LC 1644 [M] Lowest Common Ancestor of a Binary Tree II - ALawliet/algorithms GitHub Wiki

constraint: p and q do not always exist

you could just check p and q exist first (1st pass), then call the regular LCA (2nd pass), but how can we do it in just 1 pass first time?

trick is to also store the count of p or q so return [root, count of p or q so far] while doing the regular LCA postorder

if it is 2, both p and q are found. if less than 2, one or both were missing.

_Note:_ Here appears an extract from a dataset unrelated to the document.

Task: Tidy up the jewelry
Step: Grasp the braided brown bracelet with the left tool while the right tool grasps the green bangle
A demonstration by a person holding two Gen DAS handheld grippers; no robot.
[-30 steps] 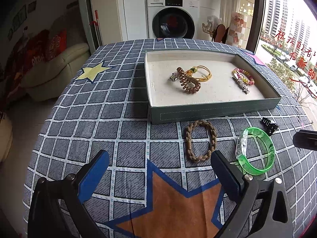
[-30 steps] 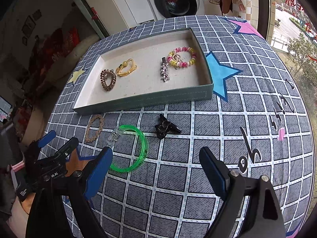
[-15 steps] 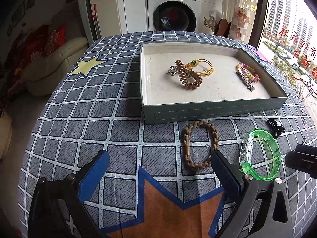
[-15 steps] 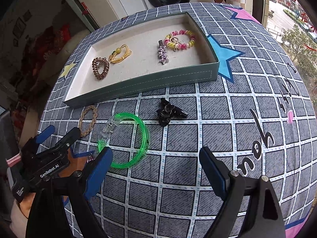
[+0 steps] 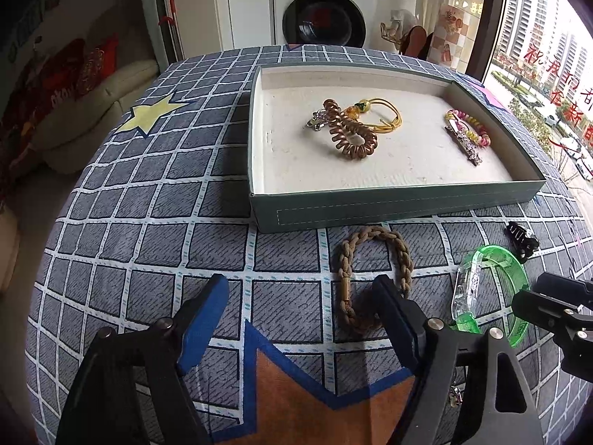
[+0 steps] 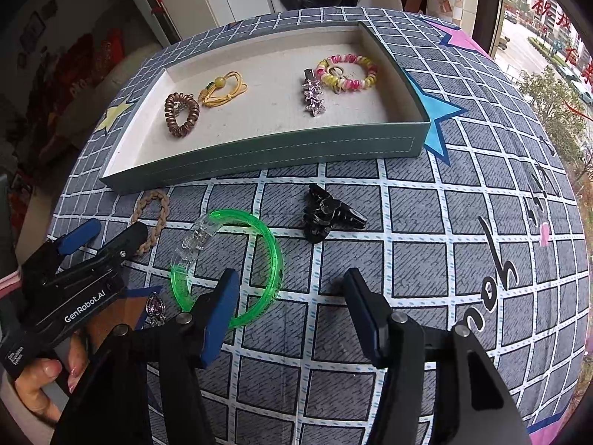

# Definition for a binary tree node.
# class TreeNode:
#     def __init__(self, x):
#         self.val = x
#         self.left = None
#         self.right = None

class Solution:
    def lowestCommonAncestor(self, root: 'TreeNode', p: 'TreeNode', q: 'TreeNode') -> 'TreeNode':
        def postorder(x, p, q):
            if not x:
                return [None, 0]
            
            Lx, Lcount = postorder(x.left, p, q)
            Rx, Rcount = postorder(x.right, p, q)
            
            if x == p or x == q:
                return [x, Lcount + Rcount + 1]
            
            if Lx and Rx:
                return [x, 2]
            
            if Lx:
                return Lx, Lcount
            else:
                return Rx, Rcount
        
        x, count = postorder(root, p, q)
        if count < 2:
            return None
        elif count == 2: # count == 2
            return x